For the last eighteen months or so, I have been a semi-professional Jobologist. In researching for my book, Re-reading Job: Understanding the Ancient World’s Greatest Poem, I read the Book of Job many times in a dozen or so different translations. I also read a good-sized shelf full of commentary and derivative Jobanalia. And I am fully aware that I have only scratched the surface of this great work.

I have been asked several times during speaking engagements what I would consider the single most important thing that I learned while writing the book. And actually, this isn’t even a hard question, as I learned one thing that has completely transformed the way that I understand the Bible. Here it is: biblical texts often change between different registers, styles, and genres in ways that the readers are supposed to notice. This realization, for me at least, has been huge.

Job is perhaps the most famous example of this phenomenon. The first two chapters and the last half of the last chapter are written in simple, straightforward prose paragraphs that tell a happy and uplifting story. Here is an example from Job 2:8-10, taken (for reasons that I hope will become clear) from the Jewish Publication Society’s Tanakh translation of the Bible:

He took a potsherd to scratch himself as he sat in ashes. His wife said to him, “You still keep your integrity! Blaspheme God and die!” But he said to her, “You talk as any shameless woman might talk! Should we accept only good from God and not accept evil?” For all that, Job said nothing sinful.

This is the story of Job that most people know. The inspiring, not-terribly-complicated story of a righteous man who holds fast to his faith in the face of adversity and is ultimately rewarded for his patience. But this version of Job disappears in Chapter 3 and does not resurface again until the very end of the book.

Just a few lines after he rebukes his wife for questioning God’s justice, Job himself questions God’s justice, over and over again, in some of the most beautiful, complex poetry that we find anywhere in the Bible. The third chapter opens like this:

Perish the day on which I was born,
And the night it was announced,
“A male has been conceived!”
May that day be darkness;
May God above have no concern for it;
May light not shine on it;
May darkness and deep gloom reclaim it;
May a pall lie over it;
May what blackens the day terrify it. (3:3-5)

Almost everything about the text changes at this point. The language shifts from simple prose to complex poetry. The register changes from that of a child’s tale to that of a great epic. And the mood changes from happy resignation to angry denunciation. It’s like they aren’t even part of the same text.

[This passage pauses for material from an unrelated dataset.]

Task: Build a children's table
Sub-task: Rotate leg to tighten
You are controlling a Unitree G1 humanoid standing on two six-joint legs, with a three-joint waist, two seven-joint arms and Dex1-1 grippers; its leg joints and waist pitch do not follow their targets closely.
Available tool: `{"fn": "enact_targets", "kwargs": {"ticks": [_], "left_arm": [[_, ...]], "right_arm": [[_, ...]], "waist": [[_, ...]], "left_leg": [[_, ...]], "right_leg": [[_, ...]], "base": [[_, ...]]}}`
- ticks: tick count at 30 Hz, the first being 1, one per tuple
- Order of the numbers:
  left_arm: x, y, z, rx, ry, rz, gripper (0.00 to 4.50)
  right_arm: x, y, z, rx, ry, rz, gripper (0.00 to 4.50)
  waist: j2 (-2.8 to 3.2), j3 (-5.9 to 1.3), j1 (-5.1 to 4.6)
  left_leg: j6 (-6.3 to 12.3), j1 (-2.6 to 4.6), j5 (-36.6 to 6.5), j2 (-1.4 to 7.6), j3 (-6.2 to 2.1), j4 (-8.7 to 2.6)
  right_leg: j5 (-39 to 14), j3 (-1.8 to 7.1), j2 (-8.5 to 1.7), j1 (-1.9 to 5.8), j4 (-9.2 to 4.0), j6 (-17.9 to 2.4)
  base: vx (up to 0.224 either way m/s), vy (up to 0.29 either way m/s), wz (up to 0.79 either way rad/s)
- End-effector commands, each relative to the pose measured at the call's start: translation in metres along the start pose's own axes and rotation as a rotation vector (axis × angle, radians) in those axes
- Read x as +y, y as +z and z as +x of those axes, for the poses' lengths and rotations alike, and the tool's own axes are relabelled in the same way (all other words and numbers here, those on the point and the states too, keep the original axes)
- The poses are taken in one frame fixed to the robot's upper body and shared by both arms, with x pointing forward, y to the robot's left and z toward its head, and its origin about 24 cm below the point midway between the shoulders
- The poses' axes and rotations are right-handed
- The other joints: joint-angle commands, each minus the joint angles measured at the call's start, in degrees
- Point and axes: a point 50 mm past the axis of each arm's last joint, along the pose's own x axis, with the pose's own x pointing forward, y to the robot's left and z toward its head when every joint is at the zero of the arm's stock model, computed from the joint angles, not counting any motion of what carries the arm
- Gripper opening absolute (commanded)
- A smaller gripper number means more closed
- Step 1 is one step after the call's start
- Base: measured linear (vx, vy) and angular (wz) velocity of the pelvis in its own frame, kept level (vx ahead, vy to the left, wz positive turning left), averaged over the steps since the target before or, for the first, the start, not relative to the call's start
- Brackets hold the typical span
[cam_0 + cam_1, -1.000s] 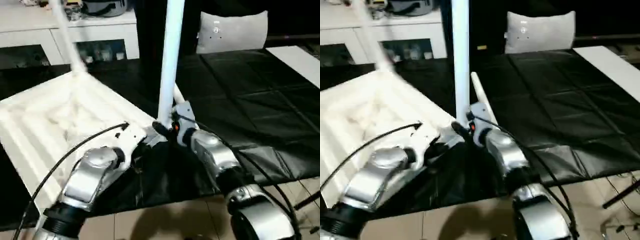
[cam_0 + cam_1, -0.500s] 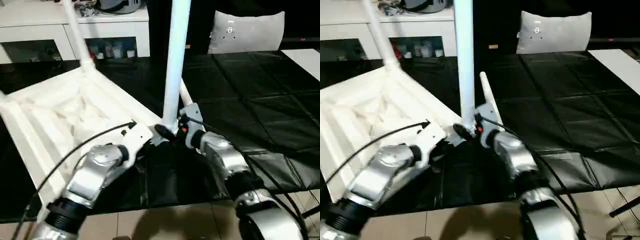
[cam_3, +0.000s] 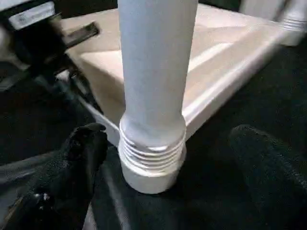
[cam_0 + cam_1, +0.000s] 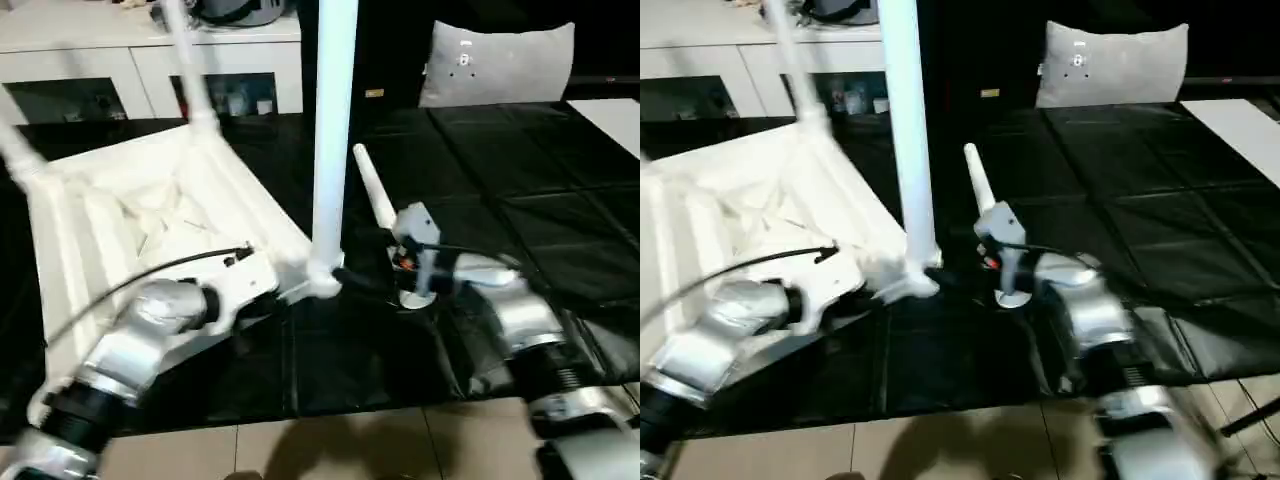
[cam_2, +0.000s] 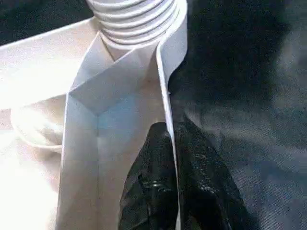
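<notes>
Two head views, side by side, looking forward and down over silver forearms at the black worktop (image 4: pixel 520 200) and upturned table top (image 4: pixel 130 215). Left wrist view pressed close against the table rim (image 5: pixel 168 72), facing a threaded socket (image 5: pixel 136 19). Right wrist view, near and low, facing the same corner's upright leg (image 3: pixel 156 72).

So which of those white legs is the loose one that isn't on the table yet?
Start from the upside-down white table top on the black mat; legs already stand up from its corners, the nearest one by the robot's arms. Just right of that upright leg, the loose leg lies on the mat, beside the right gripper. It alone lies flat, joined to nothing.
</notes>
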Motion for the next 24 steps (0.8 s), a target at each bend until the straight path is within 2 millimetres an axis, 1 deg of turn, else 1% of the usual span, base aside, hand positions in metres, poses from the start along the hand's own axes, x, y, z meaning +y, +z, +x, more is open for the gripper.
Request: {"fn": "enact_targets", "kwargs": {"ticks": [1,2,4,6,7,10,11,12,13,15,16,17,20,21,22,23,24], "left_arm": [[-0.011,0.006,0.007,0.009,-0.142,0.098,0.00],[-0.015,0.007,0.007,0.001,-0.189,0.117,0.00],[-0.015,0.007,0.007,-0.001,-0.198,0.120,0.00],[-0.017,0.009,0.007,-0.014,-0.232,0.131,0.00],[-0.018,0.010,0.007,-0.018,-0.244,0.135,0.00],[-0.018,0.010,0.006,-0.025,-0.264,0.148,0.00],[-0.018,0.011,0.006,-0.029,-0.275,0.153,0.00],[-0.018,0.011,0.006,-0.030,-0.277,0.154,0.00],[-0.018,0.012,0.006,-0.036,-0.292,0.160,0.00],[-0.018,0.011,0.007,-0.035,-0.297,0.162,0.00],[-0.018,0.011,0.007,-0.035,-0.299,0.163,0.00],[-0.017,0.011,0.007,-0.035,-0.300,0.163,0.00],[-0.017,0.010,0.008,-0.035,-0.302,0.164,0.00],[-0.017,0.009,0.008,-0.034,-0.302,0.164,0.00],[-0.017,0.009,0.009,-0.034,-0.302,0.164,0.00],[-0.018,0.008,0.009,-0.033,-0.302,0.163,0.00],[-0.018,0.007,0.009,-0.032,-0.303,0.162,0.00]], "right_arm": [[0.007,-0.002,0.006,0.036,0.062,-0.027,4.48],[0.009,-0.003,0.010,0.042,0.087,-0.032,4.48],[0.010,-0.003,0.011,0.043,0.094,-0.032,4.48],[0.015,-0.006,0.013,0.058,0.139,-0.030,4.48],[0.016,-0.007,0.015,0.063,0.150,-0.030,4.18],[0.018,-0.009,0.016,0.074,0.165,-0.020,4.04],[0.018,-0.009,0.017,0.074,0.167,-0.013,3.93],[0.018,-0.009,0.018,0.073,0.168,-0.009,3.93],[0.018,-0.011,0.019,0.072,0.179,0.011,3.72],[0.019,-0.012,0.020,0.076,0.188,0.023,3.68],[0.020,-0.013,0.020,0.077,0.192,0.027,3.47],[0.020,-0.013,0.020,0.079,0.196,0.028,3.47],[0.021,-0.015,0.019,0.084,0.209,0.033,3.17],[0.022,-0.016,0.019,0.089,0.215,0.036,3.17],[0.023,-0.017,0.018,0.092,0.219,0.039,3.03],[0.023,-0.017,0.018,0.095,0.222,0.040,2.88],[0.024,-0.018,0.018,0.097,0.224,0.043,2.88]], "waist": [[0.64,-3.55,-0.11],[0.77,-3.61,0.05],[0.68,-3.66,0.09],[0.74,-3.67,0.32],[0.77,-3.69,0.46],[0.70,-3.66,0.85],[0.72,-3.67,0.97],[0.72,-3.67,0.97],[0.66,-3.64,0.98],[0.66,-3.62,0.96],[0.63,-3.62,0.98],[0.65,-3.62,1.00],[0.57,-3.65,1.03],[0.58,-3.63,1.04],[0.50,-3.60,1.05],[0.61,-3.59,1.10],[0.58,-3.62,1.09]], "left_leg": [[3.60,-0.61,-9.1,0.80,0.61,-4.17],[3.19,-0.65,-9.4,0.88,0.57,-4.22],[2.86,-0.61,-9.4,0.95,0.56,-4.28],[2.75,-0.57,-9.4,0.98,0.57,-4.26],[2.71,-0.59,-9.4,1.02,0.59,-4.26],[2.43,-0.54,-9.6,1.01,0.63,-4.30],[2.30,-0.51,-9.8,1.04,0.62,-4.32],[2.30,-0.51,-9.8,1.04,0.62,-4.32],[2.14,-0.56,-10.1,1.01,0.60,-4.39],[2.02,-0.55,-10.4,0.99,0.59,-4.43],[1.96,-0.51,-10.4,0.99,0.60,-4.41],[1.90,-0.50,-10.4,1.02,0.58,-4.43],[2.03,-0.56,-10.0,1.04,0.60,-4.41],[2.03,-0.57,-10.0,1.03,0.60,-4.41],[2.03,-0.57,-10.0,1.01,0.62,-4.42],[1.96,-0.56,-10.2,1.01,0.61,-4.43],[1.92,-0.56,-10.2,1.02,0.59,-4.43]], "right_leg": [[-14.1,3.18,-2.88,3.38,-4.24,-10.0],[-14.1,3.25,-3.04,3.44,-4.19,-10.1],[-13.0,3.29,-2.95,3.40,-4.01,-10.3],[-12.2,3.33,-2.97,3.45,-3.88,-10.7],[-11.8,3.35,-2.95,3.46,-3.83,-10.8],[-12.4,3.41,-3.02,3.46,-3.89,-10.5],[-12.6,3.43,-3.05,3.47,-3.89,-10.4],[-12.6,3.43,-3.05,3.47,-3.89,-10.4],[-13.3,3.41,-3.03,3.52,-3.94,-10.2],[-13.8,3.40,-3.01,3.52,-3.98,-9.9],[-14.1,3.42,-3.04,3.47,-4.03,-9.8],[-14.2,3.43,-3.04,3.47,-4.04,-9.8],[-14.1,3.43,-3.04,3.50,-4.02,-9.6],[-14.1,3.42,-3.02,3.48,-4.01,-9.6],[-14.5,3.42,-3.02,3.48,-4.08,-9.4],[-15.1,3.42,-3.05,3.47,-4.14,-9.2],[-15.1,3.42,-3.08,3.48,-4.15,-9.2]], "base": [[0.000,0.000,0.00],[0.000,0.000,0.00],[0.000,0.000,0.00],[0.000,0.000,0.00],[0.000,0.000,0.00],[0.000,0.000,0.00],[0.000,0.000,0.00],[0.000,0.000,0.00],[0.000,0.000,0.00],[0.000,0.000,0.00],[0.000,0.000,0.00],[0.000,0.000,0.00],[0.000,0.000,0.00],[0.000,0.000,0.00],[0.000,0.000,0.00],[0.000,0.000,0.00],[0.000,0.000,0.00]]}}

And, as it turns out, they aren’t. Not really. The first and last bits of Job are part of an old folktale that circulated throughout the Ancient Near East for centuries before a Jewish poet—perhaps the greatest who has ever lived—took it and used it as the basis for a magnificent poem that interrogates the way that God interacts with His creations. The poem relates to the frame tale ironically, using its overall narrative arc while subverting its simplistic message. Creating striking distinctions between the two works is one of the ways that the poet makes this point. But it only works if we notice the difference.

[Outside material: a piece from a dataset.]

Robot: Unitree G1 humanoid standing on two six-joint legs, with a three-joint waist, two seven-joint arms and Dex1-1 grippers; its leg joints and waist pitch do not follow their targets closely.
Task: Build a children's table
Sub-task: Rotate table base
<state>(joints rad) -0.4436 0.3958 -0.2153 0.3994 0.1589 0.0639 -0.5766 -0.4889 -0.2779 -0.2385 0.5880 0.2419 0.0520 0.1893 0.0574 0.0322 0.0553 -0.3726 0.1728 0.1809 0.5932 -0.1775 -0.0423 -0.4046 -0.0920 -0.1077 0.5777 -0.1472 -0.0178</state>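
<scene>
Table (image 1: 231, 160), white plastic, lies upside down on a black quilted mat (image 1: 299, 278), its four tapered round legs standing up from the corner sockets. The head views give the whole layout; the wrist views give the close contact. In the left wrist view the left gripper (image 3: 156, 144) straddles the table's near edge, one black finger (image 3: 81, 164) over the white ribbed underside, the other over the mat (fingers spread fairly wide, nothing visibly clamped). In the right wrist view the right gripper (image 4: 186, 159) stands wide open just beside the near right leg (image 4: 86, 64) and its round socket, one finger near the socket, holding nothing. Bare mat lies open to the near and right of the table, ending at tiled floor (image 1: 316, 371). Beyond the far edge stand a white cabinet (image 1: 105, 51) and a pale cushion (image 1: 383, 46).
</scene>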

This sort of thing happens quite a bit in the Hebrew Bible. Most of the Book of Jonah, for example, is a prose tale, but the Second Chapter is a poem that Jonah composes from the belly of the whale. Portions of Exodus and the last few chapters of Deuteronomy consist of songs that the Children of Israel sang during the times described by the largely historical prose narratives of these books. Jeremiah moves back and forth between prose and poetry in ways that matter.

Shifts in register, tone, and genre are always important. If you are reading a realistic novel about a dysfunctional modern family, and the third chapter consists entirely of limericks, you need to ask why. Unfortunately, though, the official LDS scriptures make this almost impossible for members of the Church who want to go deeper into the biblical texts. Alone among generally available translations, the King James Version of the Bible—the only version approved for use by English-speaking Latter-day Saints—does not draw any distinctions between prose and poetry or between any other matters of diction, register, and style.

This was the design of the KJV translators. They printed every word of the Bible as prose, without poetic line breaks, and they elevated the diction of every verse to the exquisite poetry that remains their greatest accomplishment. It is a poetic masterpiece. It influenced English language and literature more than any other text ever produced. It has also formed my own understanding of the Bible and of biblical texts for most of my life. And I still find every word and sentence of it to be beautiful and poetic.

But the Bible’s original writers did not intend for every word and sentence to be beautiful and poetic. This is the great irony of the KJV. When everything reads like a great poem, then we miss those portions of the text that are supposed to be read like great poems. And we miss the transitions and contrasts that so many of the Bible’s original writers worked so hard to create.